Work instruction – Search the records below for "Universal"; copy each line that has it.

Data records
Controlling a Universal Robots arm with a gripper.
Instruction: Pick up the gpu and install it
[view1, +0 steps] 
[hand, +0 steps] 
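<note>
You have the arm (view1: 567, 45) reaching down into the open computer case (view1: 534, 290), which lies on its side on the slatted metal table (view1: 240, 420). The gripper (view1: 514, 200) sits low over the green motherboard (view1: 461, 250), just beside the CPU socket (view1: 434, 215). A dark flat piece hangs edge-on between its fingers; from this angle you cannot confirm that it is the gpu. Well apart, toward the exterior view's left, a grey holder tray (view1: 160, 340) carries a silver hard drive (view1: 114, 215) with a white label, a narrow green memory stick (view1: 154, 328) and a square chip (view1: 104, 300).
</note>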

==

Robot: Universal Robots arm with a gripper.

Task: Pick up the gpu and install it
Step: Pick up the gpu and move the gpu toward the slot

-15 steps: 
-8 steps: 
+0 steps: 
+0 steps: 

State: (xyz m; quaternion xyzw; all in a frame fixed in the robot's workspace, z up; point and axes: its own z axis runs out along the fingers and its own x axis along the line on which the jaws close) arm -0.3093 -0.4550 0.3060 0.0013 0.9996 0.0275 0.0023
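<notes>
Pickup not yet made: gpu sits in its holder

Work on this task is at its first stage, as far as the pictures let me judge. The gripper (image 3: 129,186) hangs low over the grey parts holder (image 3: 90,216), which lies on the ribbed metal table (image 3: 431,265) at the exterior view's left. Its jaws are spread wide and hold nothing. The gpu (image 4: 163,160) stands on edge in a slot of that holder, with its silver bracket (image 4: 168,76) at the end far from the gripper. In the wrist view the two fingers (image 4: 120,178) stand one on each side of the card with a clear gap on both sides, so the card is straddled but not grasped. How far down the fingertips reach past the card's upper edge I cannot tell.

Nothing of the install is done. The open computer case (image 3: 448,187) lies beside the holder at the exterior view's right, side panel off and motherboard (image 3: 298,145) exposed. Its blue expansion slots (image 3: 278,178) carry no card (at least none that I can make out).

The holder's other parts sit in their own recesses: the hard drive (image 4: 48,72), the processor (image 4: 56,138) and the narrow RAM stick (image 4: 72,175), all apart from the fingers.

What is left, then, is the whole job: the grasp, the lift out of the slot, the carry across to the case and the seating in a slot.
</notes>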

Response box –
Controlling a Universal Robots arm with a gripper.
Robot: Universal Robots arm with a gripper.

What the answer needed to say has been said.